**ABOUT THIS EXERCISE:** Go through the data and copy every line exactly, but not the images.

──────

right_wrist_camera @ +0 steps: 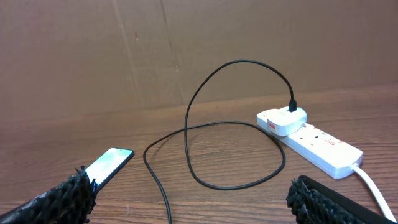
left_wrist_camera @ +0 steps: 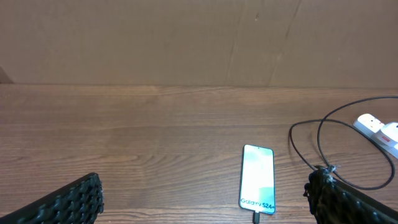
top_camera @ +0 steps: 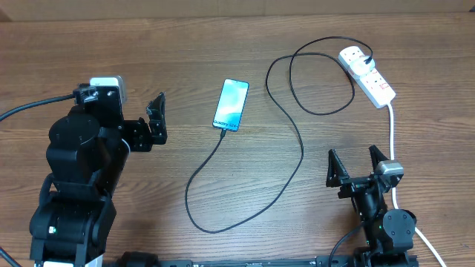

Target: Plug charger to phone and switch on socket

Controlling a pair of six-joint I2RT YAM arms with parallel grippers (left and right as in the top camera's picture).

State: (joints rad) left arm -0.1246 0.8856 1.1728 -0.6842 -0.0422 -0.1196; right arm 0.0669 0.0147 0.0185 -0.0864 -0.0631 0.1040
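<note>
The phone (top_camera: 231,104) lies face up mid-table, its light screen lit (left_wrist_camera: 257,177) (right_wrist_camera: 109,163). The black charger cable (top_camera: 297,148) has its tip seated in the phone's bottom edge (left_wrist_camera: 255,217). From there it loops across the wood (right_wrist_camera: 236,180) to a white adapter (right_wrist_camera: 281,119) plugged into the socket (top_camera: 369,76). The socket (right_wrist_camera: 320,146) lies at the far right; I cannot tell how its red switches stand. My left gripper (top_camera: 158,119) (left_wrist_camera: 205,208) is open, left of the phone. My right gripper (top_camera: 355,159) (right_wrist_camera: 193,208) is open, near the table's front, short of the socket. Both hold nothing.
The socket's thick white cord (top_camera: 391,133) runs toward the front edge, passing just right of my right arm (right_wrist_camera: 373,183). A brown cardboard wall (left_wrist_camera: 186,37) stands behind the table. The cable's big loop (top_camera: 215,222) lies between the two arms.
</note>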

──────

**RESULT:**
right_wrist_camera @ +0 steps: 
left_wrist_camera @ +0 steps: 
top_camera @ +0 steps: 

Target: Plug charger to phone and switch on socket

Controlling a pair of six-joint I2RT YAM arms with parallel grippers (left and right as in the top camera's picture).

State: (joints rad) left arm -0.1246 0.8856 1.1728 -0.6842 -0.0422 -0.1196; right arm 0.0669 0.0147 0.0185 -0.0864 -0.0631 0.1040
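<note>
The phone (top_camera: 231,104) lies face up mid-table, its light screen lit (left_wrist_camera: 257,177) (right_wrist_camera: 109,163). The black charger cable (top_camera: 297,148) has its tip seated in the phone's bottom edge (left_wrist_camera: 255,217). From there it loops across the wood (right_wrist_camera: 236,180) to a white adapter (right_wrist_camera: 281,119) plugged into the socket (top_camera: 369,76). The socket (right_wrist_camera: 320,146) lies at the far right; I cannot tell how its red switches stand. My left gripper (top_camera: 158,119) (left_wrist_camera: 205,208) is open, left of the phone. My right gripper (top_camera: 355,159) (right_wrist_camera: 193,208) is open, near the table's front, short of the socket. Both hold nothing.
The socket's thick white cord (top_camera: 391,133) runs toward the front edge, passing just right of my right arm (right_wrist_camera: 373,183). A brown cardboard wall (left_wrist_camera: 186,37) stands behind the table. The cable's big loop (top_camera: 215,222) lies between the two arms.
</note>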

Nothing remains to be added to the answer.